● **Activity**: The word "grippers" marks the lines you need; copy each of them from the data.

● **Information shown**:
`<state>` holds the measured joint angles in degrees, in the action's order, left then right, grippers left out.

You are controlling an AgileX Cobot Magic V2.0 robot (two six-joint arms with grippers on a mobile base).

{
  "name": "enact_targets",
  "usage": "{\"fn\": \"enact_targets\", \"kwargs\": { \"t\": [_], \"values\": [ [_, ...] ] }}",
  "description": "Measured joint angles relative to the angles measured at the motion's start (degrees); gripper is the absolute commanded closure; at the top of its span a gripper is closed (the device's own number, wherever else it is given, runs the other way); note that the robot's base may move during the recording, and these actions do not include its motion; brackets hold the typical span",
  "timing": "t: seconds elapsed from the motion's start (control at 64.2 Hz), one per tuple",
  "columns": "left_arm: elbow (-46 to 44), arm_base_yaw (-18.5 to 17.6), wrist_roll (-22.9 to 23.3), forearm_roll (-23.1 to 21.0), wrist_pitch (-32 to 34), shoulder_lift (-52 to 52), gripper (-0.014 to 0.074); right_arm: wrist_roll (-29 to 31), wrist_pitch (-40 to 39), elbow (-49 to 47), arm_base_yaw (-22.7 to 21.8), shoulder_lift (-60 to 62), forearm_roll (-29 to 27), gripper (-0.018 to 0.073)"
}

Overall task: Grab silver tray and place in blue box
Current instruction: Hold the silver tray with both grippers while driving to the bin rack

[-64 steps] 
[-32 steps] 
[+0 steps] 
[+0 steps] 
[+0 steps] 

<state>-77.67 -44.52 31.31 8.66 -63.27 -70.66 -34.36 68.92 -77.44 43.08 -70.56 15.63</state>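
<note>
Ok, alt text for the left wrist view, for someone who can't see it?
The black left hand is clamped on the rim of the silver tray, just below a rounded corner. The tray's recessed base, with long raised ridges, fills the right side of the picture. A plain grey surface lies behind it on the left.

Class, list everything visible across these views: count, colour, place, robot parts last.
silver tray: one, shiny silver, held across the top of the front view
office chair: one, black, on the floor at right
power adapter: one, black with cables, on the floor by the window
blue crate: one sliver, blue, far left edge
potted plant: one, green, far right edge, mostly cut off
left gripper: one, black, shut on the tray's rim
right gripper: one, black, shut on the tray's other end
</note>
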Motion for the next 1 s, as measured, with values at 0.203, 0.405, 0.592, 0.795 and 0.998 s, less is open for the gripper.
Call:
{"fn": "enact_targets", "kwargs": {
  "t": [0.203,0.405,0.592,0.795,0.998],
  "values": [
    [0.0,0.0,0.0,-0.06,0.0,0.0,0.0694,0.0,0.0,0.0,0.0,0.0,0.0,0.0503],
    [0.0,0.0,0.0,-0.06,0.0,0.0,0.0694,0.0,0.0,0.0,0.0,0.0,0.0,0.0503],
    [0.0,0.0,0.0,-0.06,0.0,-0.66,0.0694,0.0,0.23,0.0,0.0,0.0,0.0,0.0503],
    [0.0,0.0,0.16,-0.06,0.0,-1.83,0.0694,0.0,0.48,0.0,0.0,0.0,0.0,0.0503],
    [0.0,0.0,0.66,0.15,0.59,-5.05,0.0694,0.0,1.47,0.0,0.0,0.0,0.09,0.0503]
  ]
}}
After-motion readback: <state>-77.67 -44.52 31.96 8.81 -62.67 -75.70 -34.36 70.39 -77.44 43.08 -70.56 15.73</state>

● **Task output**:
`<state>` holds the measured joint angles in degrees, in the action's order, left then right, grippers left out.
You are controlling an AgileX Cobot Magic V2.0 robot (two six-joint arms with grippers on a mobile base).
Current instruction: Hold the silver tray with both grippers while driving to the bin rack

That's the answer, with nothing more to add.